An Introduction to Japanese Search Engines

If you're searching the Japanese Web for information, don't limit yourself to the popular English-language search engines. There are now well over a dozen Japanese search engines waiting to assist in your quest for information about Japan.

by Shaun Lawson

The world wide web promises (or threatens, depending on your point of view) to change the ways that companies and their customers interact. The Japanese Web is just starting to take off, and all expectations are that it is poised for a boom similar to that seen in the English-language Web in 1995.

If you've been regretting that you missed the golden window of opportunity to start a Web business or to advertise your services and products in English back in late 1994, you have a rare second chance. The Japanese-language Web is at a similar stage of growth, and it now provides many of the same opportunities that the English-language Web offered 18 months ago. But if you expect to be successful, the key question is: In the midst of the data flood, how do you get your information out there where netsurfers can easily find it?

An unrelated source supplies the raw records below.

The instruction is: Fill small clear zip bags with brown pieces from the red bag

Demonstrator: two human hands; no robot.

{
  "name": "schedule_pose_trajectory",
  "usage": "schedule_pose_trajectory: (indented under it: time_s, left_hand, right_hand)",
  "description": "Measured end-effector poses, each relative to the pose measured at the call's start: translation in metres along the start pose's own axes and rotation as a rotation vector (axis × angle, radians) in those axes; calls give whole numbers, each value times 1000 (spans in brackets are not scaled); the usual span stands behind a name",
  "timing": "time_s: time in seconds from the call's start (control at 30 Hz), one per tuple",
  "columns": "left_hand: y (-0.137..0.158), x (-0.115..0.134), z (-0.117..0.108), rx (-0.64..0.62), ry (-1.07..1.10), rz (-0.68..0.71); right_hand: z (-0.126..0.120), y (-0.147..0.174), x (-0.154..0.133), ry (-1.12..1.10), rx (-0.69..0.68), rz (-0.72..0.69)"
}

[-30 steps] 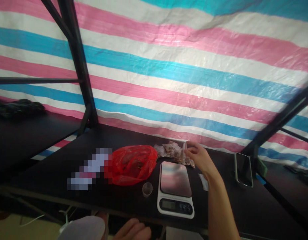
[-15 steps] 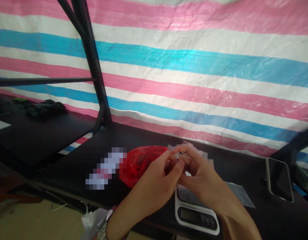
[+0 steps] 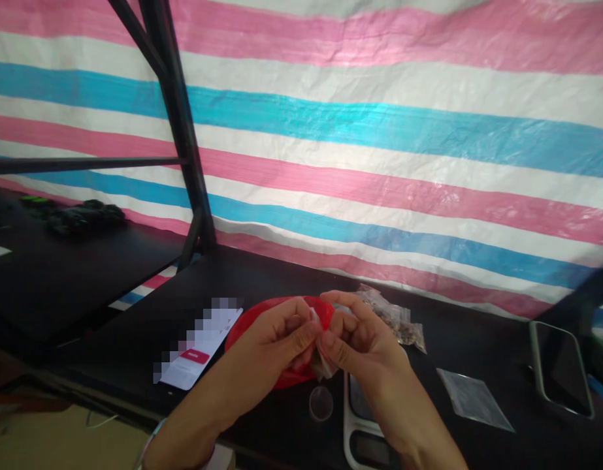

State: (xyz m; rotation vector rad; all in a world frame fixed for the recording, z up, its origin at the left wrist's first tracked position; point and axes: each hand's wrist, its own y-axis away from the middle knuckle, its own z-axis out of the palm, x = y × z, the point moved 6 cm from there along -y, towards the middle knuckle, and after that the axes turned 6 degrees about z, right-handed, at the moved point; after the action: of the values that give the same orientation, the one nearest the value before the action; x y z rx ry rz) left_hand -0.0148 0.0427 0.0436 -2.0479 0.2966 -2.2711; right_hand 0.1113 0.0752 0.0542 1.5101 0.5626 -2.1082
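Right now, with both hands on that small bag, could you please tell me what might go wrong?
The small bag, pinched between the left hand and right hand, could slip, and anything inside might spill. The right hand hides part of the scale and might bump it. The cup beside the scale could tip if knocked.

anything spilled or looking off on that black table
Nothing clearly stands out: no spill shows around the small round clear plastic cup, and the flat transparent plastic bag looks intact. The white digital scale is partly hidden by the right hand.
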Motion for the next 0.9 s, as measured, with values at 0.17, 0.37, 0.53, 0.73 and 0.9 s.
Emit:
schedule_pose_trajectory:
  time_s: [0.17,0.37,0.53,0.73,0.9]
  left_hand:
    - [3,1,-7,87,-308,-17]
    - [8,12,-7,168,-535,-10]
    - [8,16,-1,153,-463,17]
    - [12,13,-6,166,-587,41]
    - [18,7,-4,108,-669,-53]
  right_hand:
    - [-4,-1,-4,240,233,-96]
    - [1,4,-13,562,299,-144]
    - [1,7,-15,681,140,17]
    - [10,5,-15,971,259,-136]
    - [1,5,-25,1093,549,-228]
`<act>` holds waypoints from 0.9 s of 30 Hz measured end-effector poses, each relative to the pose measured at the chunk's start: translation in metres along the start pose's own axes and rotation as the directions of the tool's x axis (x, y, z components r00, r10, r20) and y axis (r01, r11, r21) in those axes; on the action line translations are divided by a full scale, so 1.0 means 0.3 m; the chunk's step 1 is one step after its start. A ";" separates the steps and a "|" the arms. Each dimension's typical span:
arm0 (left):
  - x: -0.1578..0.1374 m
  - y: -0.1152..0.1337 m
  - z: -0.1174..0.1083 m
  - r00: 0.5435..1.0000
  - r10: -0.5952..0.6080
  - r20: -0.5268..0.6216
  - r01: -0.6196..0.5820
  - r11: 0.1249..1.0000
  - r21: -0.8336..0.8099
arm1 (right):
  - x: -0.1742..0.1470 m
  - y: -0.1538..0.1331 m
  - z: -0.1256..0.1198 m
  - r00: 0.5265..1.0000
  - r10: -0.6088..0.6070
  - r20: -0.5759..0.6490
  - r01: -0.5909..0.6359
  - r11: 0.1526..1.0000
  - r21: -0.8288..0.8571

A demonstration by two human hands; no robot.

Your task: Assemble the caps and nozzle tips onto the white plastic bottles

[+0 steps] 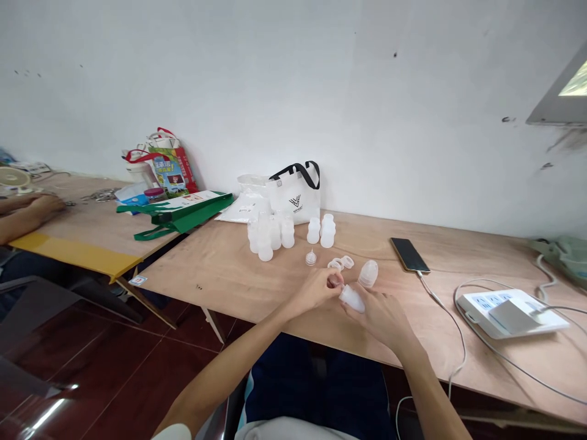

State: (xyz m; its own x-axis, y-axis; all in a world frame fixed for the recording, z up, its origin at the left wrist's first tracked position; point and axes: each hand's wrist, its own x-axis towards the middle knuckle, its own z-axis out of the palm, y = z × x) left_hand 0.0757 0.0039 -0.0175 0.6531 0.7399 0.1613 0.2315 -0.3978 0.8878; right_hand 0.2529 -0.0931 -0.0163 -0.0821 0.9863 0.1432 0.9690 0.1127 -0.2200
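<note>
My right hand (383,321) is closed around a small translucent white bottle (352,298), tilted with its mouth toward my left hand. The fingers of my left hand (318,288) are pinched at that mouth; what they hold there is mostly hidden. Just beyond my hands lie several clear plastic rings (347,262). A clear domed cap (368,272) stands close to my right hand. Farther left on the table is a clear nipple-shaped piece (310,257).
Several clear-topped bottles (265,244) stand at the back left, beside white bottles (327,232). Behind them is a white bag (296,198). A phone (409,255) with a cable and a power strip (509,313) lie right. Another person's hands (43,208) rest at the left table.
</note>
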 end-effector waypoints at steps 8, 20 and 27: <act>-0.029 -0.045 -0.070 0.941 -0.199 0.273 0.331 0.702 -0.631 | 0.003 0.026 -0.029 0.997 -0.064 0.053 0.024 0.833 0.552; 0.000 -0.042 -0.090 0.962 -0.150 -0.230 -0.037 0.760 -0.649 | 0.008 0.022 -0.006 0.999 -0.006 0.037 -0.015 0.837 0.547; 0.152 -0.145 -0.257 0.896 0.030 -0.443 -0.001 0.998 0.066 | 0.002 0.152 -0.019 0.975 0.161 0.152 -0.210 0.890 0.404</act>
State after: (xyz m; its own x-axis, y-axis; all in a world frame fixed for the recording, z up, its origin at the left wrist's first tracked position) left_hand 0.0399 0.0968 -0.0154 0.2724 0.8913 0.3625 0.2779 -0.4335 0.8572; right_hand 0.2984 -0.0881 -0.0206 0.0406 0.9983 -0.0429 0.7858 -0.0584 -0.6157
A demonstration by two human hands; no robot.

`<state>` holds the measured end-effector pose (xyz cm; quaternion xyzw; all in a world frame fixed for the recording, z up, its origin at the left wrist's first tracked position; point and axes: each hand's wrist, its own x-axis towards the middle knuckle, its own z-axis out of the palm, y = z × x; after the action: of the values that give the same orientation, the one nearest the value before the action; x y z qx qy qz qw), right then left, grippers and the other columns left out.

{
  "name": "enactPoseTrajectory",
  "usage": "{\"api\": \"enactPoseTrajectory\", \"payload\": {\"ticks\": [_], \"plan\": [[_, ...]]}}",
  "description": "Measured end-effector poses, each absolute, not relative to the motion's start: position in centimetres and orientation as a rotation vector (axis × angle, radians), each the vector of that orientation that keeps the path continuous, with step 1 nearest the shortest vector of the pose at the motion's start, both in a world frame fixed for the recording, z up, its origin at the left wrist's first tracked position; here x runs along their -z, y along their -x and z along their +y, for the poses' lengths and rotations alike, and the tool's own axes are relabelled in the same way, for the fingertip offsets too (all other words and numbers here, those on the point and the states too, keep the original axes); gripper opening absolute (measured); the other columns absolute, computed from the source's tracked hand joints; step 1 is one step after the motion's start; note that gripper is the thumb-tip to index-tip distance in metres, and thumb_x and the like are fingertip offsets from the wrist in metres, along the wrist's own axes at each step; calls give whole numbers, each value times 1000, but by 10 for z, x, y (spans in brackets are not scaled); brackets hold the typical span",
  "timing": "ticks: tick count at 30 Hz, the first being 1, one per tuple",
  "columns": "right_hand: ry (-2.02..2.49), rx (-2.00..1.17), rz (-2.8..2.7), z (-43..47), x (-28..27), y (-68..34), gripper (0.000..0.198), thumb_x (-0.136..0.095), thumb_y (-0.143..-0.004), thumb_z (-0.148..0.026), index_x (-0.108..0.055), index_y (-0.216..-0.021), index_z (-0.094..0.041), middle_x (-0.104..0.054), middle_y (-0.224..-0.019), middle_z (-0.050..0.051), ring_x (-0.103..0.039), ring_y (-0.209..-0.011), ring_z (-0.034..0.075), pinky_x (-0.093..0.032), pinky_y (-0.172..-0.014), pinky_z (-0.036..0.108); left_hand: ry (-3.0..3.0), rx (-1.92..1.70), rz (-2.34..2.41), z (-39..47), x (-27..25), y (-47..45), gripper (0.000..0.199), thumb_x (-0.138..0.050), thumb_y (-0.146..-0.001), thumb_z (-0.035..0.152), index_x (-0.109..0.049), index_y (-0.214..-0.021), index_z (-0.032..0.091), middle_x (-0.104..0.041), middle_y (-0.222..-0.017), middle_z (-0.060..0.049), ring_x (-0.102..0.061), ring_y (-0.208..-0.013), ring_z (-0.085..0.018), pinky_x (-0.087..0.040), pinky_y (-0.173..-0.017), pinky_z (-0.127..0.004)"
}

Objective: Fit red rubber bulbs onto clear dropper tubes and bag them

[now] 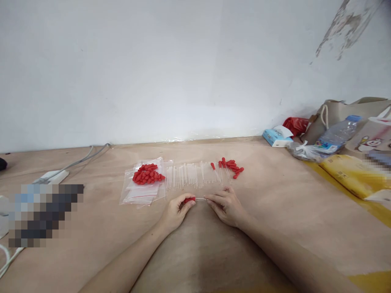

Those seeking information face the same question from a different angle: Where can you find information about your current topic of interest? The answer to both questions is the same: a Web-based search engine.

A World Wide Web search engine is a tool that returns a hypertext list of Web pages based on a set of keywords entered by the user. By clicking on a link in the resulting list, the user can go directly to a page of potential interest.

Search engines are vital tools in navigating the World Wide Web. Well known examples of English-language search engines are Yahoo, Lycos, and WebCrawler. For those interested in finding information in Japanese or promoting products and services in Japan, however, a Japanese-language search engine is called for. Just six months ago, there were few Japanese search engines, and those that did exist could hardly be called useful. On the Internet, though, six months is a generation (or two), and Japanese search engines have evolved and proliferated.

This article reviews the status of Japanese search engines (as of mid-March), discusses some of the unique technical problems they face, and provides basic information on how to search the Web and submit registration requests.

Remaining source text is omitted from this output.